そう言いながら背凭れを滑り少しずつ下がっていく背中。
今の所、通行人はふらりと姿を現して去って行った黒い野良猫一匹だ。
拳西は左肩を預けていた壁に背を向けて修兵を抱えながら長椅子に足を投げ出すと、既に微睡に入っていた修兵を凭れさせて支える体勢を取った。
意識は無くとも離れない手にもう一度微笑をしてそっと解き、自分が着ていた上着を掛けてやる。
昨晩は随分とゆっくり寝かしつけたつもりでいたが、激務の延長上で冴えていた修兵の脳になかなか深い眠りが訪れていなかったことには気付いていた。

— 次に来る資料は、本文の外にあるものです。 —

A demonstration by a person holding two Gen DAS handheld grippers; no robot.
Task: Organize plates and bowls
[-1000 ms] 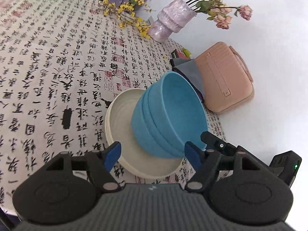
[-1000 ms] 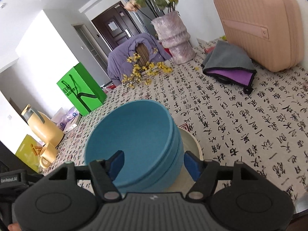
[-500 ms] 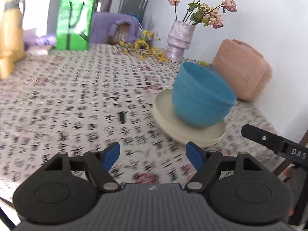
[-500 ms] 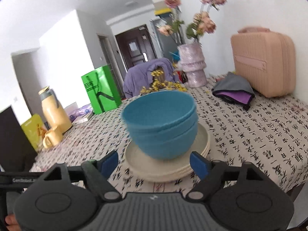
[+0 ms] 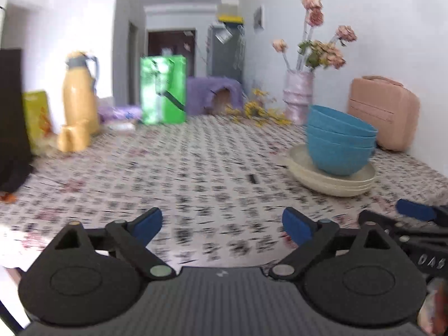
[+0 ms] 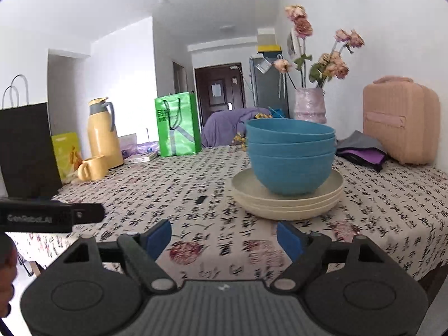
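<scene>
Stack of blue bowls point(image 6: 291, 156) sits nested on stack of cream plates point(image 6: 288, 201), on the right part of the table point(image 6: 196, 240), whose cloth is printed with black Chinese calligraphy.

Right gripper point(image 6: 224, 238): jaws spread wide, holding nothing, near edge of table, short of the plates.

Left gripper point(image 5: 221, 224): jaws wide apart, holding nothing; view blurred. Its body in the right view reads "GenRobot.AI".

Far side: green bag point(image 6: 177, 124) with white print, unreadable; yellow thermos point(image 6: 103, 134); pink case point(image 6: 400, 120).
</scene>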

予想外の事態で連れ出してしまったことを少々申し訳なく思いつつ、思いの外穏やかな寝顔をマフラーに掛かる髪を撫でながら眺める。
洗濯終了までまだもう少し。
指先で前髪をよけて晒された額に唇を落としてから、拳西は備え付けのラックから雑誌を手に取り、自分の胸の上で丸まっている修兵の背中を借りて終わりの電子音が鳴るのを待つことにした。